I cannot walk on the pavements. Because thugs on two-wheelers drive on them, in full view of the police. I cannot visit the few parks that still survive in my city, because there are too many garbage dumps in the way. And because crossing the street outside my home might get me killed.

In my country, more people are killed by vehicles than by terrorists and natural disasters put together.

We have the fastest growing economy in the world, boast our politicians. We also have the fastest growing population in the world. We also have the highest number of stray dogs per capita. And consequently, we have the highest number of deaths due to dog-bites. We also have the highest number of pedestrian deaths in the world. If I question those who drive on pavements and those who fling their garbage on the streets, I get beaten up and told that this is an independent country.

This, to most of my fellow Indians, is what Independence means. The right to abuse. The right to ogle. The right to throw refuse on the streets. The right to urinate in public.

Godmen in saffron robes sing praises about our ancient country’s hoary past, our glorious culture, our “sprirituality”. Their ashrams are dens of debauchery, their coffers are filled with black money, their beds are warmed by highly paid whores.

Seventy years after foreign rulers left our soil, we still go back to them for money to fund our development. Seven decades after independence, emigrating to the West is still considered the greatest achievement. Seventy years since we became a free country, owning the passport of another land is still the ultimate symbol of success.

Seventy years of self-rule, and I am still called a “Madrasi”.  Still abused as a “bomman”.

I am a loser you see. I chose to own an Indian passport. My former daughter dumped me for a rich old fart, because I refused to leave my parents and my motherland. What a fucking loser you are, her mother said to me in the divorce court – before joining her elderly lover in Canada.

We do have the biggest and the best Constitution in the world. I know, I read it. But yet …

As a husband I have no laws to protect me from my vicious wife. As a father, I have no rights to see my child. As a man, I have no legal defense against any woman who chooses to destroy my life. As a pedestrian, I have no legal means to protect myself from rabid dogs and drunken drivers alike. And as a Brahmin, I have no rights of any kind.

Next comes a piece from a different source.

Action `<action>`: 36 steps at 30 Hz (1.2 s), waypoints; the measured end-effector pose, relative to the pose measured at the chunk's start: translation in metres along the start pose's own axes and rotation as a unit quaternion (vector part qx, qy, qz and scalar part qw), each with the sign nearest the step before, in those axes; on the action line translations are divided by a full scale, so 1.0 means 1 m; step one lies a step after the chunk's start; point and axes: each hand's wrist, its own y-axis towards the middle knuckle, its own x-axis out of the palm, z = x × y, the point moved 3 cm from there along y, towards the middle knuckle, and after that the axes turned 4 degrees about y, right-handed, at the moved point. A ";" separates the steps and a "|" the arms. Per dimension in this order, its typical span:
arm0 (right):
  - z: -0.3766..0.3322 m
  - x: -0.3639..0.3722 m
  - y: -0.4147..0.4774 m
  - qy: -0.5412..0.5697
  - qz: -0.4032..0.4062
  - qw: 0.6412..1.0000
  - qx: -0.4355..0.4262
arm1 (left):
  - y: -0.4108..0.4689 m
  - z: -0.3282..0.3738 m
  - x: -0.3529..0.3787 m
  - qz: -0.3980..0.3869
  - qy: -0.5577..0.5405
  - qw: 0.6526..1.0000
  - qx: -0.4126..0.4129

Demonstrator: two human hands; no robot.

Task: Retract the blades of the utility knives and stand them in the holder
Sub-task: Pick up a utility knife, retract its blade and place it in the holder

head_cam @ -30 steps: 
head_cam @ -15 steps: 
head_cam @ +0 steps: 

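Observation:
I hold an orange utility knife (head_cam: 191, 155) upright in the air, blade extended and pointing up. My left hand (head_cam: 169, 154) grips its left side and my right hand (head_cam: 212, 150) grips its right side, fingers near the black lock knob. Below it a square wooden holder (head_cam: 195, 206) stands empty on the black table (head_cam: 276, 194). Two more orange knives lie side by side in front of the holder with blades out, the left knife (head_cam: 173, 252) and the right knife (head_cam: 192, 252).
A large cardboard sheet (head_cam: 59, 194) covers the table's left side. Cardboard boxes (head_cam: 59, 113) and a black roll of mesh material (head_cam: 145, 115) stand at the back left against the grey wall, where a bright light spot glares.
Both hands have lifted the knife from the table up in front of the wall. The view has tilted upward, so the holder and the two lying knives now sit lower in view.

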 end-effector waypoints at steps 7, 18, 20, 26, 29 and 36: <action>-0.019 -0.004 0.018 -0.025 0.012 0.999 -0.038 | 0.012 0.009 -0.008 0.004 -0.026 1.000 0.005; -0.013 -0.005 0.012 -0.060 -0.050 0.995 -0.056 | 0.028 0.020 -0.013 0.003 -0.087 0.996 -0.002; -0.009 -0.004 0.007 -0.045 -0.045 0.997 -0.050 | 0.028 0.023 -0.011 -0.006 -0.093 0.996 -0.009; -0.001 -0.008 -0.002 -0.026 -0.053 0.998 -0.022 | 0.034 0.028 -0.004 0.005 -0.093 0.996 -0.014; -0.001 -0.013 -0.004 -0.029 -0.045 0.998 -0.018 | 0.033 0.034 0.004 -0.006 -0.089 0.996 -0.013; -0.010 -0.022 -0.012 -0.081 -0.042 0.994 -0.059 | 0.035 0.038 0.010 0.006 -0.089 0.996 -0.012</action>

The foreign rulers have left, but we are still enslaved. By intolerance. By casteism. By religion. By over-population. By language. By the sheer weight of garbage on our streets. And worst of all, by corruption.

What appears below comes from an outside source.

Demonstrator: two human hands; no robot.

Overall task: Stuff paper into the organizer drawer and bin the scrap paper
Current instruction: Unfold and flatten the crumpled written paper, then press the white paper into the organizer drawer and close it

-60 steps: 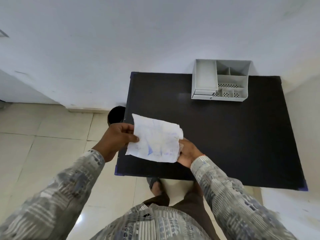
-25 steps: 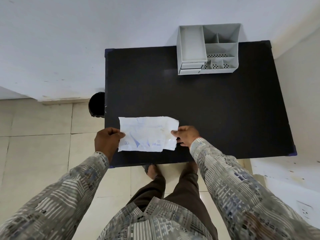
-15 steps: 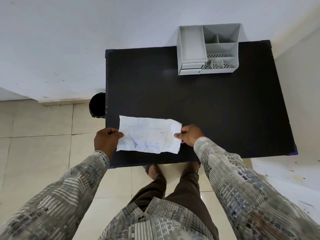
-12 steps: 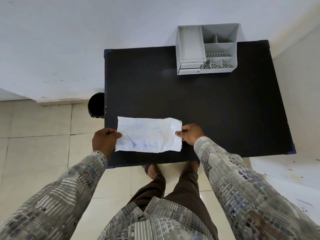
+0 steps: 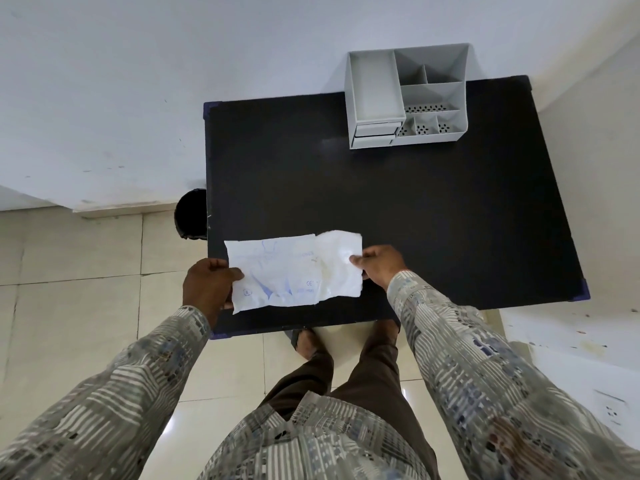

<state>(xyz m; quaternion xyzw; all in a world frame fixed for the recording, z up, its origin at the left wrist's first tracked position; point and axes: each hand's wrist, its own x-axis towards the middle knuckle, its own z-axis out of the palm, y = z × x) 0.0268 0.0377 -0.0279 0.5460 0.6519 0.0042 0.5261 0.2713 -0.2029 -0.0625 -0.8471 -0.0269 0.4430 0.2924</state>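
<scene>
The paper (image 5: pixel 294 270) is stretched wider than half a second ago: a vertical line now runs down it right of centre, and the right part looks plain white while the left part carries blue print. Whether that line is a tear or a fold I cannot tell. The left hand (image 5: pixel 207 289) is still clenched on the left edge, thumb on top, and the right hand (image 5: pixel 379 266) still pinches the right edge between thumb and fingers. Both have moved slightly apart; the camera has hardly shifted.

The paper hangs just over the near left part of the black tabletop (image 5: pixel 433 220), its lower edge close to the tabletop's near edge and its left end near the left edge. The left hand sits over that near left corner, partly past it above the floor (image 5: pixel 69 289).

The grey organizer (image 5: pixel 405 98) stands at the far edge against the wall, its drawer (image 5: pixel 375 129) at the lower left front, well apart from the paper. Bare tabletop lies open between them. The dark bin (image 5: pixel 190 214) stands on the floor just beside the left edge, near the left hand.
</scene>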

Ecologists across the nation have repeatedly warned that the country is racing towards ecological disaster. But the politicians continue to chop down trees, pollute our lakes and burn down our forests.

Where else in the world can one see a lake filled with stinking foam? Where else can one see a foaming lake literally on fire?

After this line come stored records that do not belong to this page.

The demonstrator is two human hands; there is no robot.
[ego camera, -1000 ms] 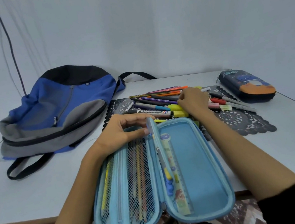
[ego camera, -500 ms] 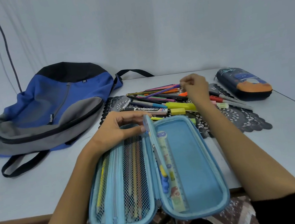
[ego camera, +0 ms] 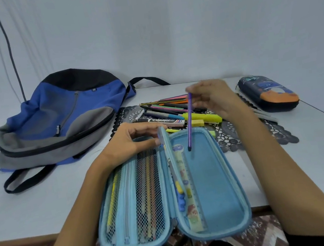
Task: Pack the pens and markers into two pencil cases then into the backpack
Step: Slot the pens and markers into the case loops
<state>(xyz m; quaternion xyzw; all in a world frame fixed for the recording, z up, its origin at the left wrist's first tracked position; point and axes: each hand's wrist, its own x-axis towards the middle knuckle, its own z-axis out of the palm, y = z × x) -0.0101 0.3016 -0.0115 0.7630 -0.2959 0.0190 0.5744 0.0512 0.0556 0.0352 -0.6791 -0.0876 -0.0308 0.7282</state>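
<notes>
Pinching purple pen (ego camera: 189, 122) in right grip (ego camera: 211, 97) over blue pencil case (ego camera: 215, 178); holding divider flap (ego camera: 165, 141) in left grip (ego camera: 126, 144); Puma backpack (ego camera: 58, 110) left of it.

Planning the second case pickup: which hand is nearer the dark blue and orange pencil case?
Right. The right hand, pinching a purple pen, is left of the dark blue and orange pencil case; the left hand grips the light blue case's divider, farther left.

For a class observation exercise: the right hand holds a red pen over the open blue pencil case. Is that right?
Only the colour is wrong: the head view shows the right hand holding a purple pen over the open blue pencil case.
</notes>
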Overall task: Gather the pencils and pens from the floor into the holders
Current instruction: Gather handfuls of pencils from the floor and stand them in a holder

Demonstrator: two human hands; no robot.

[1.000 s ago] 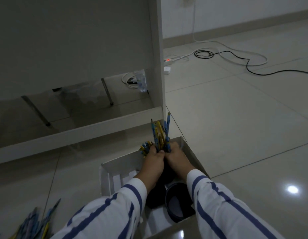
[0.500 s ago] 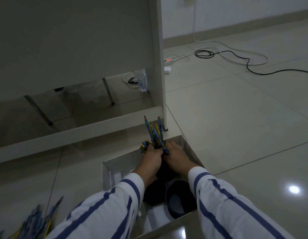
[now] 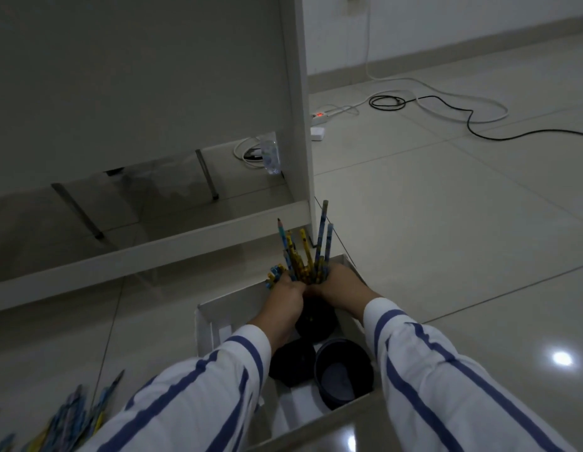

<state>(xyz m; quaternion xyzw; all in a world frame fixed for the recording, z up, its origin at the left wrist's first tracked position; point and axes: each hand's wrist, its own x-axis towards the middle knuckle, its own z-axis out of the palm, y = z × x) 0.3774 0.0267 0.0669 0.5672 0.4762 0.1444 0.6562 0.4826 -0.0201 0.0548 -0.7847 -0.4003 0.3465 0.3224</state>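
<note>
both hands on one job here: the left hand [image 3: 288, 293] and right hand [image 3: 340, 285] are wrapped round a bunch of pencils [image 3: 304, 256], fingers curled in from either side, tips fanning up and away. the bunch stands over the far holder [image 3: 316, 316], the dark cup at the back of the white box [image 3: 211, 324]. whether the lower ends are seated inside it i cannot tell, because the hands hide the rim. a few of them poke out sideways by the left knuckles, not lined up with the rest.

so where are we? partway, i'd say. one batch is at or in a holder. the near holder [image 3: 344, 370] shows a bare inside, nothing in it. the middle holder [image 3: 291, 363] is half under the left sleeve, contents hidden. and down at the bottom left a pile [image 3: 68, 425] of pencils and pens lies loose on the floor [image 3: 446, 223], well apart from the box. that pile is the work left: at least one more load, likely several, with the near holder ready to take some.
</note>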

India is still one of the poorest nations on earth. One of the most corrupt nations in the world. One of the most unsafe countries for women.

In my country, a 1000 sq ft apartment costs more than a 2000 sq ft bungalow in the USA. Yet, a maid in that country earns more than I do.

Are you not proud to be an Indian, thundered my friend – who left India twenty years ago. I wonder how to respond.

The right question is not whether I love my country. Of course I do. Otherwise I would have left many years ago, when I had the opportunity.

The right question is – does my country love me?

I guess not.

City of Palaces … and rip-offs.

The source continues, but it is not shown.